# Requirement
Look over the lines below. Report each one that includes the string "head".

# Material provided
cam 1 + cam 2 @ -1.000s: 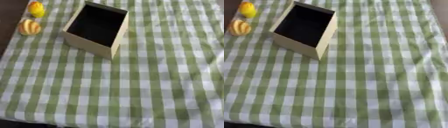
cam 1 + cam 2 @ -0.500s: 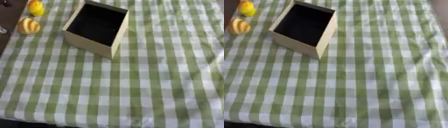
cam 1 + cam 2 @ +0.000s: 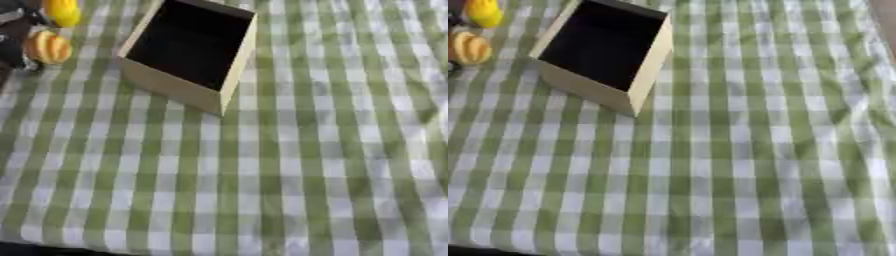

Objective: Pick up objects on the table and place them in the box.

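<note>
You have one open box [image 3: 188, 47] on the checked cloth [image 3: 289, 165], two yellow-orange fruits [image 3: 47, 47] at its left, beside your dark left hand [image 3: 13, 47], cut off; its fingers can't be made out.

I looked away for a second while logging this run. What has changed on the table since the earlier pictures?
A dark part of the robot's left arm or hand has come in at the upper left edge, next to the orange fruit and the yellow fruit; whether it touches either, and how its fingers stand, cannot be told. Both fruits, the open box and the checked cloth lie as before. Nothing has gone into the box.
</note>
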Robot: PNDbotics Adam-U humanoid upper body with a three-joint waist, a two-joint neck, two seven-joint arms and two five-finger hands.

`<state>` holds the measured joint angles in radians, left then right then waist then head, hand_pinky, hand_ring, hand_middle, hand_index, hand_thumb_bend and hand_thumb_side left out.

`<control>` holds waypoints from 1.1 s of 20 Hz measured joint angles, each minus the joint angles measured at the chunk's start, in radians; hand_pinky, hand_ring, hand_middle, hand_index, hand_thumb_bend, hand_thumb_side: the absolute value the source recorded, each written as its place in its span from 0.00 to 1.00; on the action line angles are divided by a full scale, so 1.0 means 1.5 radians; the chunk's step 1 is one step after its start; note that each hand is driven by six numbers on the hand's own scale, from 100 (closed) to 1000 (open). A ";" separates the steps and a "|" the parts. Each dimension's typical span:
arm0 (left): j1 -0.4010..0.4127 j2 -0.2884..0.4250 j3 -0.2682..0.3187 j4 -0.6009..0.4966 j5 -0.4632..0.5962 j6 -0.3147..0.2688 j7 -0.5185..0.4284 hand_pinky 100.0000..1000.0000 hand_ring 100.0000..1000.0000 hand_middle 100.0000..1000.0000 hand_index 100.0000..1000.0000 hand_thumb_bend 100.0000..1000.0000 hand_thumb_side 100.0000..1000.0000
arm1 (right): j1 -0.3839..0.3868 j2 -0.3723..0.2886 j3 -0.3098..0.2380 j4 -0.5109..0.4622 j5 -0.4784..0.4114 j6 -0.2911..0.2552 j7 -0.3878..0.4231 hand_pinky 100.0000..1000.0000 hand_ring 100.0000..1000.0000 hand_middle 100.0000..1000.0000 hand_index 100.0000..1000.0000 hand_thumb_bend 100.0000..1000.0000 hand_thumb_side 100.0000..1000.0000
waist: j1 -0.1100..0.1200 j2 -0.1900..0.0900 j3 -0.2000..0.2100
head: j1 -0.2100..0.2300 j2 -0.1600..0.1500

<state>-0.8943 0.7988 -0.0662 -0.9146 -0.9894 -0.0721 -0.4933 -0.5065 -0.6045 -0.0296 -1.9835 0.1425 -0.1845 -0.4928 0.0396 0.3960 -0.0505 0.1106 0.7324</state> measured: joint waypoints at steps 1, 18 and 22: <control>-0.002 0.000 0.002 0.003 0.000 0.002 0.001 0.81 0.87 0.78 0.87 0.29 0.00 | -0.001 0.000 0.000 0.000 0.000 0.000 0.000 0.86 0.80 0.75 0.76 0.03 0.90 | 0.000 0.003 -0.002 | 0.001 -0.002; -0.032 0.000 0.014 -0.008 -0.007 0.052 0.036 0.30 0.28 0.13 0.30 0.00 0.00 | 0.009 0.000 -0.007 0.000 -0.006 0.006 -0.023 0.86 0.80 0.74 0.76 0.03 0.90 | 0.001 0.026 -0.014 | 0.002 -0.015; -0.032 0.001 0.014 -0.055 0.025 0.050 0.058 0.30 0.28 0.15 0.33 0.00 0.00 | 0.010 0.000 -0.009 0.000 -0.006 0.008 -0.026 0.86 0.80 0.74 0.75 0.03 0.90 | 0.000 0.025 -0.010 | 0.002 -0.015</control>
<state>-0.9428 0.8008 -0.0457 -0.9978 -0.9516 0.0026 -0.4064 -0.4913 -0.6045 -0.0424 -1.9835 0.1337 -0.1733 -0.5321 0.0403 0.4343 -0.0656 0.1136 0.7099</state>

# Solution for this exercise
`<state>` holds the measured joint angles in radians, left then right then waist then head, hand_pinky, hand_ring, hand_middle, hand_index, hand_thumb_bend and hand_thumb_side left out.
head: j1 -0.2100..0.2300 j2 -0.1600..0.1500

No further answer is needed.